START Supplied material
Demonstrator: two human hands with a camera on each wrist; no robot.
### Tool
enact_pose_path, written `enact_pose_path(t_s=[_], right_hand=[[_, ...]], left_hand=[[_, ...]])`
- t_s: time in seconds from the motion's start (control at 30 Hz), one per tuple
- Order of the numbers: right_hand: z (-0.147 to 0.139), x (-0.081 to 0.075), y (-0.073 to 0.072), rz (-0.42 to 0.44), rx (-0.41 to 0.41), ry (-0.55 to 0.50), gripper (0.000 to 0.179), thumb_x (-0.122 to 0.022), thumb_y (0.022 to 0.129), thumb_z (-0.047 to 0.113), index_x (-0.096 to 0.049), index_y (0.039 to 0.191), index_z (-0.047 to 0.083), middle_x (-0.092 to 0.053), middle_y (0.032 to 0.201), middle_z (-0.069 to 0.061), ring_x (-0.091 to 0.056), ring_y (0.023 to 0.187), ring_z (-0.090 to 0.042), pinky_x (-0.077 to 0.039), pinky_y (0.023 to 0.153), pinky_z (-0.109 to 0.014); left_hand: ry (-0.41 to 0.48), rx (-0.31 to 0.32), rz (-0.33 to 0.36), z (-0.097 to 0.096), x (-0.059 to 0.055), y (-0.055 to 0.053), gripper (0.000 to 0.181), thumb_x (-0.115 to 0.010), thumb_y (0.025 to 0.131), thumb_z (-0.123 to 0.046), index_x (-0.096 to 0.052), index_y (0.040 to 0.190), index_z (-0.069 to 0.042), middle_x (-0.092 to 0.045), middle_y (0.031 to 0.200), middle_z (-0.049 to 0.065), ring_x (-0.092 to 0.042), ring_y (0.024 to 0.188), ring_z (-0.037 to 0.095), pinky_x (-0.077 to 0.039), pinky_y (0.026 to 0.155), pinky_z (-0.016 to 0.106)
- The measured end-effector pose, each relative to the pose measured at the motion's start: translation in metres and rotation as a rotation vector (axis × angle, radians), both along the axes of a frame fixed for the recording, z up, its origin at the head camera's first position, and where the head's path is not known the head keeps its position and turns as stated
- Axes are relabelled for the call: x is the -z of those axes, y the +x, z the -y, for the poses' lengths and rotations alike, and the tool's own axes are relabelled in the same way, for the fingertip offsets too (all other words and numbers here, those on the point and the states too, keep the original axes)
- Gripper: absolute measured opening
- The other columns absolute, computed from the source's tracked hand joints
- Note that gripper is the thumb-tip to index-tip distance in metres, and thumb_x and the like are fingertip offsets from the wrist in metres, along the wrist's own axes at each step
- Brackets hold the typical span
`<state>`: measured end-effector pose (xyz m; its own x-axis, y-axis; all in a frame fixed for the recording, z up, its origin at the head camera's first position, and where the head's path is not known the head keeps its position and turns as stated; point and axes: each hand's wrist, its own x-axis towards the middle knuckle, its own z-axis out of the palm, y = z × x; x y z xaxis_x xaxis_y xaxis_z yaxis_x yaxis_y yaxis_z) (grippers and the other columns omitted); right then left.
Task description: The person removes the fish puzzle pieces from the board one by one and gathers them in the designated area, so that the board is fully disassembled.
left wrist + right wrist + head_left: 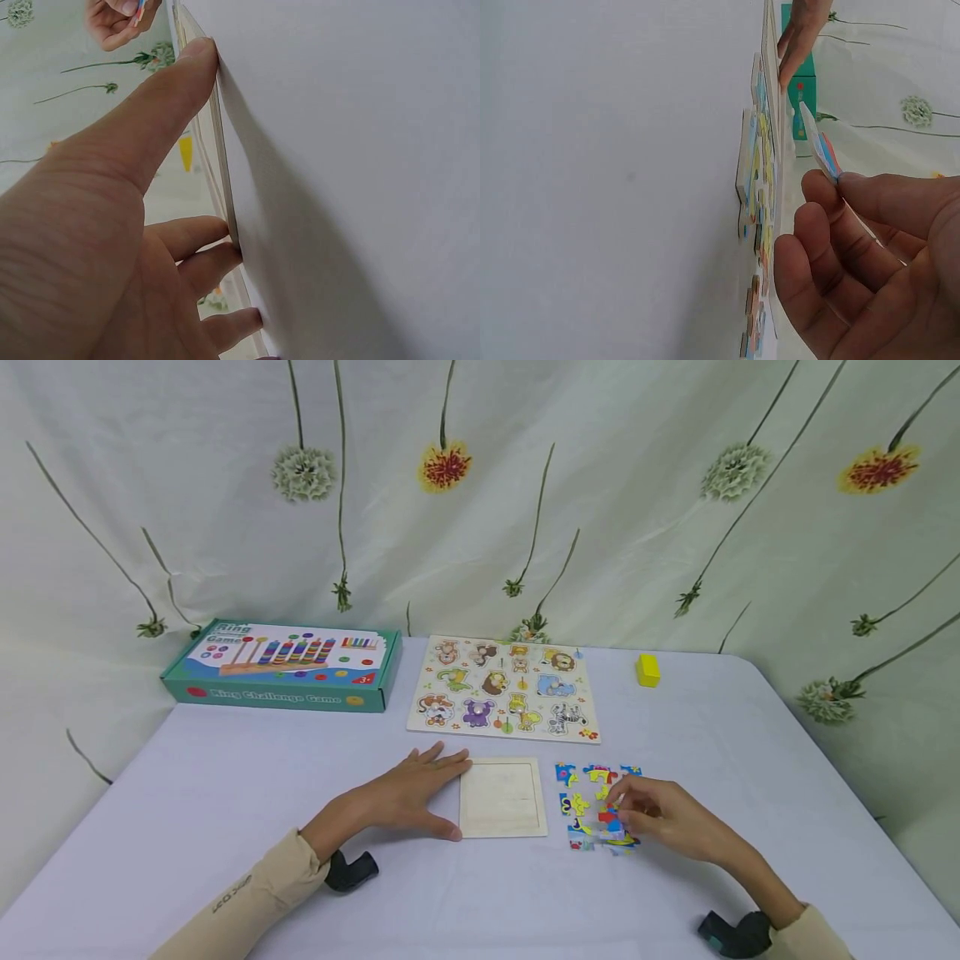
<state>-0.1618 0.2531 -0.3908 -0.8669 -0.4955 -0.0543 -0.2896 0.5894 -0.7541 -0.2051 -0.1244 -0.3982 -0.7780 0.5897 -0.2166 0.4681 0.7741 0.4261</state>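
A plain wooden puzzle tray (502, 797) with a raised rim lies on the white table. My left hand (408, 795) spreads at its left side, thumb at the near left corner and fingertips at the far left corner. Just right of the tray lie several colourful jigsaw pieces (578, 804) in a loose group. Over these, my right hand (671, 817) pinches one jigsaw piece (823, 152) between thumb and forefinger. In the right wrist view that piece is tilted on edge above the table, showing red and blue, with its other fingers loosely curled below.
Behind the tray lies an animal puzzle board (502, 689). A green Ring Challenge Game box (281, 665) stands at the back left, and a yellow block (648, 670) at the back right. A flower-printed cloth (622, 510) hangs behind the table.
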Motion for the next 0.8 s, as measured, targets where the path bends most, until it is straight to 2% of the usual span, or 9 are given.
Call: enact_pose_path(t_s=[0.17,0.43,0.63,0.8], right_hand=[[-0.008,0.000,0.002,0.018,0.001,0.006,0.011,-0.062,0.093,0.014,-0.061,0.103,0.010,-0.061,0.080,0.000,-0.058,0.071,-0.014,-0.050,0.063,-0.022],[-0.018,0.003,0.005,0.015,0.019,0.024,0.011,-0.063,0.093,0.015,-0.062,0.103,0.012,-0.059,0.079,0.001,-0.056,0.071,-0.012,-0.049,0.062,-0.022],[-0.025,0.003,0.006,0.041,0.011,0.023,0.011,-0.061,0.093,0.014,-0.062,0.104,0.011,-0.060,0.084,0.001,-0.055,0.076,-0.011,-0.048,0.067,-0.021],[-0.029,0.003,0.008,0.070,0.026,0.022,0.015,-0.062,0.093,0.014,-0.062,0.107,0.009,-0.059,0.085,-0.001,-0.055,0.076,-0.011,-0.049,0.065,-0.021]], left_hand=[[0.004,0.006,0.000,0.000,-0.001,0.001,0.097,-0.076,0.073,-0.055,-0.032,0.151,-0.017,-0.022,0.159,-0.003,-0.003,0.148,0.030,-0.004,0.118,0.052],[0.006,0.001,0.004,0.000,-0.003,0.002,0.096,-0.076,0.073,-0.054,-0.032,0.151,-0.017,-0.022,0.159,-0.003,-0.003,0.148,0.029,-0.004,0.119,0.051],[0.011,-0.001,0.006,0.000,-0.004,0.002,0.096,-0.077,0.073,-0.054,-0.033,0.150,-0.017,-0.023,0.158,-0.002,-0.003,0.148,0.030,-0.004,0.118,0.052],[0.010,-0.002,0.006,0.000,-0.004,0.003,0.096,-0.077,0.073,-0.054,-0.033,0.151,-0.016,-0.023,0.158,-0.002,-0.003,0.148,0.031,-0.004,0.118,0.052]])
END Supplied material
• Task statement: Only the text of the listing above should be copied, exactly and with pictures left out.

• Task response:
Demonstrator: two human hands with a camera on each wrist; no robot.
### Tool
enact_pose_path, written `enact_pose_path(t_s=[_], right_hand=[[_, ...]], left_hand=[[_, ...]])`
- t_s: time in seconds from the motion's start (control at 30 Hz), one per tuple
- Order of the numbers: right_hand: z (-0.147 to 0.139), x (-0.081 to 0.075), y (-0.073 to 0.072), rz (-0.42 to 0.44), rx (-0.41 to 0.41), ry (-0.55 to 0.50), gripper (0.000 to 0.179), thumb_x (-0.122 to 0.022), thumb_y (0.022 to 0.129), thumb_z (-0.047 to 0.113), index_x (-0.096 to 0.049), index_y (0.039 to 0.191), index_z (-0.047 to 0.083), middle_x (-0.092 to 0.053), middle_y (0.032 to 0.201), middle_z (-0.069 to 0.061), ring_x (-0.091 to 0.056), ring_y (0.023 to 0.187), ring_z (-0.090 to 0.042), pinky_x (-0.077 to 0.039), pinky_y (0.023 to 0.153), pinky_z (-0.109 to 0.014); left_hand: ry (-0.41 to 0.48), rx (-0.31 to 0.32), rz (-0.33 to 0.36), z (-0.097 to 0.096), x (-0.059 to 0.055), y (-0.055 to 0.053), gripper (0.000 to 0.181), thumb_x (-0.115 to 0.010), thumb_y (0.025 to 0.131), thumb_z (-0.123 to 0.046), index_x (-0.096 to 0.052), index_y (0.040 to 0.190), index_z (-0.069 to 0.042), middle_x (-0.092 to 0.045), middle_y (0.031 to 0.200), middle_z (-0.049 to 0.065), ring_x (-0.092 to 0.042), ring_y (0.024 to 0.188), ring_z (-0.037 to 0.095), pinky_x (-0.077 to 0.039), pinky_y (0.026 to 0.155), pinky_z (-0.016 to 0.106)
- The measured end-effector pose, each relative to the pose measured at the motion's start: translation in metres and rotation as a rotation vector (axis × angle, radians), both along the axes of a frame fixed for the recording, z up, its origin at the head camera's first position, and where the head's path is not known the head keeps its position and turns as stated
- Axes are relabelled for the call: x is the -z of those axes, y the +x, z the -y, for the poses' lengths and rotations alike, and the tool's own axes are relabelled in the same way, for the fingertip offsets too (all other words and numbers here, those on the point and the states too, keep the original axes)
- Gripper: absolute measured opening
- The other columns absolute, computed from the source's tracked hand joints
- Note that gripper is the thumb-tip to index-tip distance in metres, and thumb_x and the like are fingertip offsets from the wrist in metres, along the wrist's own axes at each step
- Brackets hold the typical span
`<state>`: measured end-effector pose (xyz m; its own x-axis, y-axis; all in a frame fixed for the recording, z up, its origin at the head camera's first position, and where the head's path is not known the head keeps its position and turns as stated; point and axes: each hand's wrist, its own x-axis towards the middle knuckle, its own z-axis out of the palm, y = z × x; x y z xaxis_x xaxis_y xaxis_z yaxis_x yaxis_y yaxis_z) (grippers and the other columns omitted); right then left.
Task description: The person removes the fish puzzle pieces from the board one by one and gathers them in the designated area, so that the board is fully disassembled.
left wrist + right wrist + head_left: 
<state>-0.1618 0.2531 -0.3908 -0.8669 -0.4955 -0.0543 -0.2896 0.5894 -0.7541 -0.2051 -0.1244 -0.3982 -0.7780 0.5897 -0.2166 0.4681 0.7741 0.4261</state>
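A plain wooden puzzle tray (502, 797) with a raised rim lies on the white table. My left hand (408, 795) spreads at its left side, thumb at the near left corner and fingertips at the far left corner. Just right of the tray lie several colourful jigsaw pieces (578, 804) in a loose group. Over these, my right hand (671, 817) pinches one jigsaw piece (823, 152) between thumb and forefinger. In the right wrist view that piece is tilted on edge above the table, showing red and blue, with its other fingers loosely curled below.
Behind the tray lies an animal puzzle board (502, 689). A green Ring Challenge Game box (281, 665) stands at the back left, and a yellow block (648, 670) at the back right. A flower-printed cloth (622, 510) hangs behind the table.
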Motion for the next 0.8 s, as measured, targets where the path bends most, until it is straight to 2% of the usual span, or 9 are given.
Call: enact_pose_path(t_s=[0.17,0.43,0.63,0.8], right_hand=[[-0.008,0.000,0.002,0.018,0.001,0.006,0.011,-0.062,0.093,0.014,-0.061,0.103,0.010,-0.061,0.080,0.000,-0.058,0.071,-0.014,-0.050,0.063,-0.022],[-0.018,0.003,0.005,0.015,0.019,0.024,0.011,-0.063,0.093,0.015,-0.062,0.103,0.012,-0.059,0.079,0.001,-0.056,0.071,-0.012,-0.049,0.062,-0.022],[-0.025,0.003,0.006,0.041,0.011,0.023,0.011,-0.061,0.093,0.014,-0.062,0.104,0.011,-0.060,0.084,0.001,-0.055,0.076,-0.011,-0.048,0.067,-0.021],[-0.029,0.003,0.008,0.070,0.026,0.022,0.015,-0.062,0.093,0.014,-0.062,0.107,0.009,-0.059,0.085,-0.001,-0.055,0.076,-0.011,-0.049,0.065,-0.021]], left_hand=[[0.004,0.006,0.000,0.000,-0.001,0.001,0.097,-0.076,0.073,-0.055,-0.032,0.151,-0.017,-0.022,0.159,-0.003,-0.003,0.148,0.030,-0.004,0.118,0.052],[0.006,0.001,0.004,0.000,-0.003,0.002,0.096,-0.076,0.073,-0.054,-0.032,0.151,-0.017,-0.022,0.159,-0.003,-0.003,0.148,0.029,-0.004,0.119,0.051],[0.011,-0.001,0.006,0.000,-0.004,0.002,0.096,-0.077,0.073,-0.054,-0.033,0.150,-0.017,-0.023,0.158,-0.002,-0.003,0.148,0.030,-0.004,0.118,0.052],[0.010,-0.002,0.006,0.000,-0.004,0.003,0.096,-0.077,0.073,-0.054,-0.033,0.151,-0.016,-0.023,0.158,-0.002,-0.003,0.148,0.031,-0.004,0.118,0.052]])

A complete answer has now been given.